The pictures get left out, but everything else in the listing below must be duplicated exactly.

------------------------------------------------------------

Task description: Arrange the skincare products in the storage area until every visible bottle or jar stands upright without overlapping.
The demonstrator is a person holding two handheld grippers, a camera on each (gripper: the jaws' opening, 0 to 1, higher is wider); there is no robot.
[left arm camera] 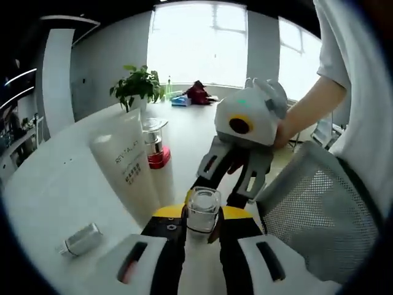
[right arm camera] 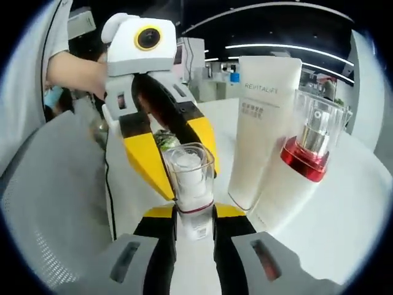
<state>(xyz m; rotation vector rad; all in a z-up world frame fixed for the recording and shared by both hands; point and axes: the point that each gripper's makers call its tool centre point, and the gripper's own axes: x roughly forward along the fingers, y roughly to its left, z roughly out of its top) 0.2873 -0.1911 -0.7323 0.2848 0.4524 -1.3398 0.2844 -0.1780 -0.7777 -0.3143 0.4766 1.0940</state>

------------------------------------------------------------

### TASK OUTPUT
Task description: Arrange the skincare products in the storage area until every visible bottle or jar stands upright without overlapping.
The demonstrator is a person holding two handheld grippers, a camera on each (gripper: the jaws' opening, 0 to 1, higher is wider); there is no robot.
[left arm camera] 
[right arm camera] 
<state>(xyz m; rotation vector rad; all in a z-up world frame fixed for the recording and shared by both hands; point and axes: the point that each gripper's makers call its tool centre point, and the gripper's own axes: x roughly forward along the fingers, y roughly to its left, z roughly out of its top) 0.2873 -0.1911 -0.7323 0.2848 0.4524 -1.3398 0.2844 -0.1780 -0.7777 -0.3143 0.4766 1.0940</state>

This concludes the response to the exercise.